You’re probably right.  But with that road comes angst and pain and constant mockery from a smarmy kid who had Miley Cyrus’ look down pat long before Miley Cyrus got into whatever the heck she’s been doing for the past few years.

Real wizards plan ahead.  And there’s really only one subject in which you must be well-versed.

Houses.

There are four of them.  Slytherin, Ravenclaw, Hufflepuff, and Gryffindor.  And when you arrive, you will be assigned to one by a hat.

That’s right, your future rests with a piece of clothing, and if you’re not prepared, you could end up doomed to seven years (or eight movies) of studies with the wizard equivalent of Scrappy Doo, or the kids from Full House.  As you can tell, this is a serious matter.  But if you play the game correctly, you could win the easiest seven years of your life.

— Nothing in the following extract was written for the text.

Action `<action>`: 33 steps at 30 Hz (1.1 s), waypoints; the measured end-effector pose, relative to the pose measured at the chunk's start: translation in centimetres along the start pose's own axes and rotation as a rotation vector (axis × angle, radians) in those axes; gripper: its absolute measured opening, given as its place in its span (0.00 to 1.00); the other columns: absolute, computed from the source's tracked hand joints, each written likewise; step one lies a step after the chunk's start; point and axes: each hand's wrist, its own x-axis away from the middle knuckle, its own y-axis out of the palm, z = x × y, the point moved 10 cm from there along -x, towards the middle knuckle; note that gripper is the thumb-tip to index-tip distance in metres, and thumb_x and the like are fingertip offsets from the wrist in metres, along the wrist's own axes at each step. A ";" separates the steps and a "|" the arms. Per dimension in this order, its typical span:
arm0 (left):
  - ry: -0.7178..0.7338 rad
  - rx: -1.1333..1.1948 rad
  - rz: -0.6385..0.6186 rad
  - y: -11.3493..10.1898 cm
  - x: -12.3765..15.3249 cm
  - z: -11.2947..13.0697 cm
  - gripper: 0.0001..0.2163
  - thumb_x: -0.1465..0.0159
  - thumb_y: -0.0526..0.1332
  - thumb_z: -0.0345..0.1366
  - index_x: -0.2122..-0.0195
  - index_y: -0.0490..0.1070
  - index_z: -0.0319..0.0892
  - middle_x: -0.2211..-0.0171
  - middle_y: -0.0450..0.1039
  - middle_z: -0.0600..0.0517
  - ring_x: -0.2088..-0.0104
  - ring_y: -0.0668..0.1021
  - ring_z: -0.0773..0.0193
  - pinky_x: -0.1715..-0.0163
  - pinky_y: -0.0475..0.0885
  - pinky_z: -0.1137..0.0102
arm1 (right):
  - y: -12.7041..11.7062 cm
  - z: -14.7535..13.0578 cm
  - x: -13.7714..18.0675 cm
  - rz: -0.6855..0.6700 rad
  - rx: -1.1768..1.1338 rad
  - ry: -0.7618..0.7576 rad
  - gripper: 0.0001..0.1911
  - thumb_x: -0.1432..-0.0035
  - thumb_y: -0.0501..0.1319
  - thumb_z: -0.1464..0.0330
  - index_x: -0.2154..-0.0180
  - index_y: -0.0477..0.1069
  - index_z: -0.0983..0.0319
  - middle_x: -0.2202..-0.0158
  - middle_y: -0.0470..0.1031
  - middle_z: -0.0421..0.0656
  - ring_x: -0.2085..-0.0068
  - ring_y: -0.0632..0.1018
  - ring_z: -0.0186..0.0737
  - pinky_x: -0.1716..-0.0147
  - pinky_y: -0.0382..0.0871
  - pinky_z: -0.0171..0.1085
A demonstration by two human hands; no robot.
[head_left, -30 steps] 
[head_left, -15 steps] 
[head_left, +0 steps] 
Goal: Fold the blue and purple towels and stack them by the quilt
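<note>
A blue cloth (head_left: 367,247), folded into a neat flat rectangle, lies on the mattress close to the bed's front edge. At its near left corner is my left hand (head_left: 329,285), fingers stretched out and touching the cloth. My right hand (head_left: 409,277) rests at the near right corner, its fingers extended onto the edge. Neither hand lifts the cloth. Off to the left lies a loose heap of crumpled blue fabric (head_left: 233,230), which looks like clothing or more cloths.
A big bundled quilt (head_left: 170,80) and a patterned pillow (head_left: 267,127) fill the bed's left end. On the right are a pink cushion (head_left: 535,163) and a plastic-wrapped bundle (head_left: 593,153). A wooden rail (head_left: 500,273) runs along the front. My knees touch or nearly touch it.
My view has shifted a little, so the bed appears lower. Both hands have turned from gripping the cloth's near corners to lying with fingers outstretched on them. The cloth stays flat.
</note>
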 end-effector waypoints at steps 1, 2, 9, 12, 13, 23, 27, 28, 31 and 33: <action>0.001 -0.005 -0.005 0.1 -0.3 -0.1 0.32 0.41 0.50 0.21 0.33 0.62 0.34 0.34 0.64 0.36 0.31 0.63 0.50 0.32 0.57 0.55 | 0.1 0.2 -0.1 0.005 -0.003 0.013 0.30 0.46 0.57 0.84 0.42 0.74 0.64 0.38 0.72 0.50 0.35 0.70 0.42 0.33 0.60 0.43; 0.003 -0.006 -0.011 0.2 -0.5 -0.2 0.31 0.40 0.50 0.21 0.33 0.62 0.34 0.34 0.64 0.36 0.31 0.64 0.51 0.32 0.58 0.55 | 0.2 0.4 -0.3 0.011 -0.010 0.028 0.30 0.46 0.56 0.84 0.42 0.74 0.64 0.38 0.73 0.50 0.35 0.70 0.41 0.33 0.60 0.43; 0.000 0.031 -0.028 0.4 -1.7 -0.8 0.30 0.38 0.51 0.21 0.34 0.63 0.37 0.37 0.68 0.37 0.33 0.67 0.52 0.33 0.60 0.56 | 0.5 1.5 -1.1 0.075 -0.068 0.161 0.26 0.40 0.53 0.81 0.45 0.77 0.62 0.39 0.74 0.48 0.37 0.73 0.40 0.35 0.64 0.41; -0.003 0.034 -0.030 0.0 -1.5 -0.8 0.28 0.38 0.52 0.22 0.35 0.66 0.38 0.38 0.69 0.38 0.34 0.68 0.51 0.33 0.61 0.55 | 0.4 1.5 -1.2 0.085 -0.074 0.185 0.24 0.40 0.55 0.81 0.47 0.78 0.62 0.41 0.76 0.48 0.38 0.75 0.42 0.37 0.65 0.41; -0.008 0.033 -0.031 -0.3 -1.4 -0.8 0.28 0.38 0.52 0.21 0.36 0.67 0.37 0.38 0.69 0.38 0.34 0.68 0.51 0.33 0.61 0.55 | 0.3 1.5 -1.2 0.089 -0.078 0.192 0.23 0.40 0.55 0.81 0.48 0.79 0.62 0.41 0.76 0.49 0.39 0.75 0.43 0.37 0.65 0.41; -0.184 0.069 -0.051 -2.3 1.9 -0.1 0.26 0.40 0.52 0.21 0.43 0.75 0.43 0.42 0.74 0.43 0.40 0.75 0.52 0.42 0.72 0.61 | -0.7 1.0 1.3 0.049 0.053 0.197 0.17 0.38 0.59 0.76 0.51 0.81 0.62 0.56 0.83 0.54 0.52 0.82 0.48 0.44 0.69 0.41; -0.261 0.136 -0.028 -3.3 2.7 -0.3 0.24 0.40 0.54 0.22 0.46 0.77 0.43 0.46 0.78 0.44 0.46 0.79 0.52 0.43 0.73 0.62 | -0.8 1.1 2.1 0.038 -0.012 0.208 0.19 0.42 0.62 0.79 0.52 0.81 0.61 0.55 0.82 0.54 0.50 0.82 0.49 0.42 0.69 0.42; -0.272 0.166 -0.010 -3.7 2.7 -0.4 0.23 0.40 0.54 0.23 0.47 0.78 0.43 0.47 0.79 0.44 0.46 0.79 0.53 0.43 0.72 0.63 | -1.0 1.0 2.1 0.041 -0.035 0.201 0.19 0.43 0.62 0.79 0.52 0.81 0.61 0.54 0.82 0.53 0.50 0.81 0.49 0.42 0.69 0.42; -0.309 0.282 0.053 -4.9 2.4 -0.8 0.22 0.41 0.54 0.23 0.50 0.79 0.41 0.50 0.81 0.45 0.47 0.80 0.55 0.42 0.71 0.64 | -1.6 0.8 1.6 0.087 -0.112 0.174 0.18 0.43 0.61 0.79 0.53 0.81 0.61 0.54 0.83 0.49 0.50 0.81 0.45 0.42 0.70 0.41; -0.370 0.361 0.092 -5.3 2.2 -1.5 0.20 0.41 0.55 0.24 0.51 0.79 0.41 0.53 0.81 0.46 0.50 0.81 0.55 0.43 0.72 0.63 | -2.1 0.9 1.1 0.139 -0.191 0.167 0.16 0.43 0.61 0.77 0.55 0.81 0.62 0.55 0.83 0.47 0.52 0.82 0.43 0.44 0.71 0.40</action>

“How?” you ask, in your squeaky, ten-year-old voice.  Simple.  Go Slytherin, and look socially acceptable by comparison.

Here’s what you face in each of the four houses.

Ravenclaw: Emos and goths.  Too broody, plus you could probably use the sun.
Hufflepuff:  Theater majors.  This is not Rent.  You are an aspiring wizard.
Gryffindor:  Brown nosers and nerds.  Their life is school.  Memorizing herbology to stay even with everyone else is lame.  And do you really want coursework in sycophancy?
Slytherin:  Sociopaths and morons–the brown ring of scum around the fixture that is Hogwarts.

Essentially, if you choose Slytherin, you commit yourself to a popularity contest against a bunch of disgruntled miscreants who would struggle to match wits with Marmaduke were they allowed an extra seventy or eighty IQ points and a favorable wind.

So go for it.  You can thank me later when you’re Minister of Magic.